WHAT TO WORK ON >>
Each line starting at the one that contains "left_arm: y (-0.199" and ending at the one that contains "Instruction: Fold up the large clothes" must be returned exactly, and the rest of the listing is left out.

RECORDS >>
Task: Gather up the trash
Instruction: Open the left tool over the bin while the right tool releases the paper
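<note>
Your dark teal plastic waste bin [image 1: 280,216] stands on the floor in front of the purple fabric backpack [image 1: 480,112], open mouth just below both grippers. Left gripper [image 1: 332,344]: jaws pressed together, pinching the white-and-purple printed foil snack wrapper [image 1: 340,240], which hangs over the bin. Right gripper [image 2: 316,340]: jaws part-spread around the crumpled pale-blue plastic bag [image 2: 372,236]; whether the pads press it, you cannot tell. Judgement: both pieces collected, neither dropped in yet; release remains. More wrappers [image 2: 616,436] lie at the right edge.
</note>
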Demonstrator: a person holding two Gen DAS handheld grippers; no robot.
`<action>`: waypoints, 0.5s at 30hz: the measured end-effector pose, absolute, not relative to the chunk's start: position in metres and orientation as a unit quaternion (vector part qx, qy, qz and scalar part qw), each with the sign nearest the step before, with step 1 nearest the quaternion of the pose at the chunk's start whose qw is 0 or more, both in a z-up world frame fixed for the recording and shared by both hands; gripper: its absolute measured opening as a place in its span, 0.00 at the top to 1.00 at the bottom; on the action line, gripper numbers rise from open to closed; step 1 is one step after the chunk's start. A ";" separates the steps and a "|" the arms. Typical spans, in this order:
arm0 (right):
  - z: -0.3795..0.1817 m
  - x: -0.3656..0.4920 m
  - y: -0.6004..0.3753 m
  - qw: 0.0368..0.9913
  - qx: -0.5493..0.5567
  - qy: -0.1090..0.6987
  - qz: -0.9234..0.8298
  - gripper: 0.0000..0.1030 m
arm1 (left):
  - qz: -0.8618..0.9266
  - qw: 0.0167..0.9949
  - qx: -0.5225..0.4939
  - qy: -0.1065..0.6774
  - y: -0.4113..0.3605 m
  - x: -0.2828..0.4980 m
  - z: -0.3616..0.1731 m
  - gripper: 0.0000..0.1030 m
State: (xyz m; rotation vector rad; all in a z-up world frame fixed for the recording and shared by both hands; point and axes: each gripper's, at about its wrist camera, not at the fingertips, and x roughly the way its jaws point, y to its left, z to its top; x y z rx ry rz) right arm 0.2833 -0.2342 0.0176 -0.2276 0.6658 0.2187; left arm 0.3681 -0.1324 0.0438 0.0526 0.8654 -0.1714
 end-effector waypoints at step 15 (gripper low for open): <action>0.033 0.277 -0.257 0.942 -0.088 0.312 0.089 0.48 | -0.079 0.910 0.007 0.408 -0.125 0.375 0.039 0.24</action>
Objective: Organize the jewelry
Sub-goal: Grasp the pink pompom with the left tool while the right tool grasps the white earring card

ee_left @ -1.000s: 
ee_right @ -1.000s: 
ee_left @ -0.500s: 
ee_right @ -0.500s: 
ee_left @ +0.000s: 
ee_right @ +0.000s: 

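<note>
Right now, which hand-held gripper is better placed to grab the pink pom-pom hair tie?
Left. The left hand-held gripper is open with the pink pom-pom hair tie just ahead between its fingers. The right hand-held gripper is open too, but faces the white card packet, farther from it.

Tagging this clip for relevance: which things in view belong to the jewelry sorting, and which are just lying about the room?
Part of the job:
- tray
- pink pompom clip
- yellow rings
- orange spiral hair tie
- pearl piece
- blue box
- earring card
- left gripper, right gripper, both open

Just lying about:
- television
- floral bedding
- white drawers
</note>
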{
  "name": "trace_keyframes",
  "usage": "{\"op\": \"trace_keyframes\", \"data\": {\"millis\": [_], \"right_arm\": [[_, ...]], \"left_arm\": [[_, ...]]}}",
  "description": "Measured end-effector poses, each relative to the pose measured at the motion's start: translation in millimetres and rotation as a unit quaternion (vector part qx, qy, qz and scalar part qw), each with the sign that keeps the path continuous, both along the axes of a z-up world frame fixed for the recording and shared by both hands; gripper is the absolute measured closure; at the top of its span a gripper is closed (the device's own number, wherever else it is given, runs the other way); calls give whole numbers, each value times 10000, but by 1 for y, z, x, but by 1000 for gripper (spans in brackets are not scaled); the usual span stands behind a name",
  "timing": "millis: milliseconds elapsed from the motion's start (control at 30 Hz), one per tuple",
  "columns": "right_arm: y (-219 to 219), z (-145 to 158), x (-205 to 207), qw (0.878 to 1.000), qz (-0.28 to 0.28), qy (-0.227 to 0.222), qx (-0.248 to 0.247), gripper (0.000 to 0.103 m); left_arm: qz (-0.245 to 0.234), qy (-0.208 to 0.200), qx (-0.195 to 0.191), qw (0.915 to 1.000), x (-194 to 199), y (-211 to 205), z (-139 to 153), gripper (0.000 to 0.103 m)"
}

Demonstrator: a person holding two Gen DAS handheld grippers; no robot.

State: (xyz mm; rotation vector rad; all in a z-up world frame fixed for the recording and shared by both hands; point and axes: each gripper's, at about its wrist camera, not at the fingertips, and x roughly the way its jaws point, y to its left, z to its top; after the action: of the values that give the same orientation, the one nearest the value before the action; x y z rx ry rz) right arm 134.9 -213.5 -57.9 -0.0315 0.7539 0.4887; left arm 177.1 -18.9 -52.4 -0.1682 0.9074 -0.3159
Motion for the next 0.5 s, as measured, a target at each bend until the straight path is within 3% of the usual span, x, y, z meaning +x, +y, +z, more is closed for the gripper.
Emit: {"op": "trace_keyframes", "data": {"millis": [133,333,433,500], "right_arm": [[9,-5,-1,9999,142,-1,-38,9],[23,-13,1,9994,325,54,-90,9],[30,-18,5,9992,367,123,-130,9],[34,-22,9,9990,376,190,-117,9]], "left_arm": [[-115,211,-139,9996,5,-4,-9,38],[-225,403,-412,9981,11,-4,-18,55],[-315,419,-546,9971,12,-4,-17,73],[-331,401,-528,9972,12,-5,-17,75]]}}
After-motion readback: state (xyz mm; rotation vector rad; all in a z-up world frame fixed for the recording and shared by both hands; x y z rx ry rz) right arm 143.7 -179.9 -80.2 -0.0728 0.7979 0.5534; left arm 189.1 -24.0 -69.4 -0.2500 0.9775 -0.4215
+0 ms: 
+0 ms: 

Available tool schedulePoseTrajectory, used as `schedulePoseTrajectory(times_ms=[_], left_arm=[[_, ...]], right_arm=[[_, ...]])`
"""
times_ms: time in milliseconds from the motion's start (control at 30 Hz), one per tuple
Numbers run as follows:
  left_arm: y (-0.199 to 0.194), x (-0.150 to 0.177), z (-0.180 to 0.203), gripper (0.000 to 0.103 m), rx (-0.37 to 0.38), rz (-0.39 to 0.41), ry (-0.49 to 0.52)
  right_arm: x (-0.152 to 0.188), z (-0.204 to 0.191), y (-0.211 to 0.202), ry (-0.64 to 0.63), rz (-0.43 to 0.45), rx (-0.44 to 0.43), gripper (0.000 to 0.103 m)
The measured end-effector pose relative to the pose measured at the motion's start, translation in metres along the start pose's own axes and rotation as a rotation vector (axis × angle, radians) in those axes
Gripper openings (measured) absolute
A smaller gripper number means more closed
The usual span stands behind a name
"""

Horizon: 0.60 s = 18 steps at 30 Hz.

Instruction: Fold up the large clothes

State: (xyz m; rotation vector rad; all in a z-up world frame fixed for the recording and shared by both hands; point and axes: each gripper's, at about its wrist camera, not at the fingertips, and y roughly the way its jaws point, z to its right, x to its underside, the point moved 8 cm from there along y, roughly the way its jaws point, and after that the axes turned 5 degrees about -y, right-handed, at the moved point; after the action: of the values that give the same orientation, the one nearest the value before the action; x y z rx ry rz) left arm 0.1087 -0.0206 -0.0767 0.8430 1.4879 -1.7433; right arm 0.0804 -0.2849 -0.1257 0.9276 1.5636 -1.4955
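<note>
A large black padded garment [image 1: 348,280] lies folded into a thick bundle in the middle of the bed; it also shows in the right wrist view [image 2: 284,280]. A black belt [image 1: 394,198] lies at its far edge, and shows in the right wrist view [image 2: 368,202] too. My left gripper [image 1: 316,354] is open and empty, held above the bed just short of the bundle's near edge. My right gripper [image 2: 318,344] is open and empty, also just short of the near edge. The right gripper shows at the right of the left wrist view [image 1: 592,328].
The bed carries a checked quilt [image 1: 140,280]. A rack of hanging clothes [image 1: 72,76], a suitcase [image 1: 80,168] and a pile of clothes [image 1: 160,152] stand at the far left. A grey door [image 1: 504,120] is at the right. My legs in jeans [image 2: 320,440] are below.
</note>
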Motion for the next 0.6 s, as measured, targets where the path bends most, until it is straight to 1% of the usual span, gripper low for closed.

ANSWER BOX >>
  left_arm: y (-0.199 to 0.194), x (-0.150 to 0.177), z (-0.180 to 0.203), gripper (0.000 to 0.103 m), rx (-0.37 to 0.38), rz (-0.39 to 0.41), ry (-0.49 to 0.52)
  right_arm: x (-0.152 to 0.188), z (-0.204 to 0.191), y (-0.211 to 0.202), ry (-0.64 to 0.63), rz (-0.43 to 0.45), rx (-0.44 to 0.43), gripper (0.000 to 0.103 m)
The measured end-effector pose relative to the pose measured at the motion's start, translation in metres along the start pose's own axes and rotation as a rotation vector (axis × angle, radians) in those axes
Gripper openings (measured) absolute
A smaller gripper number means more closed
The usual span stands behind a name
"""

Horizon: 0.60 s = 18 steps at 30 Hz.

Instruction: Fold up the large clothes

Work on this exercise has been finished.